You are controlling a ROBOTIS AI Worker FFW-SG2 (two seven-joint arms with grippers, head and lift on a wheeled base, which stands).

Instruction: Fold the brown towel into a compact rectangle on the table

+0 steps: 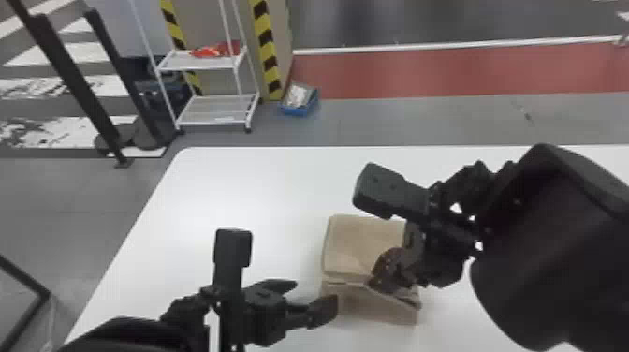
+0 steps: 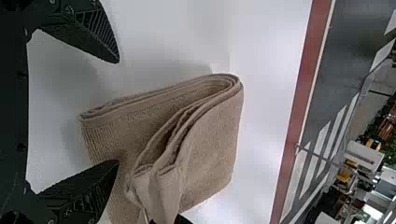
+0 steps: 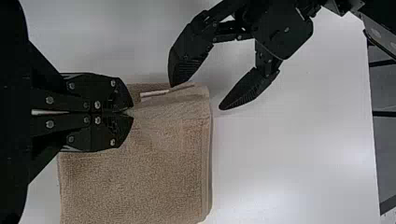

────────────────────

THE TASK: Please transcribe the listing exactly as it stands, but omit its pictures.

COMPLETED TASK:
You are controlling a ROBOTIS AI Worker FFW-SG2 (two seven-joint arms with grippers, head and lift on a wheeled base, which stands).

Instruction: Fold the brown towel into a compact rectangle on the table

+0 steps: 
+0 steps: 
+0 steps: 

Nothing else is required to complete the exercise.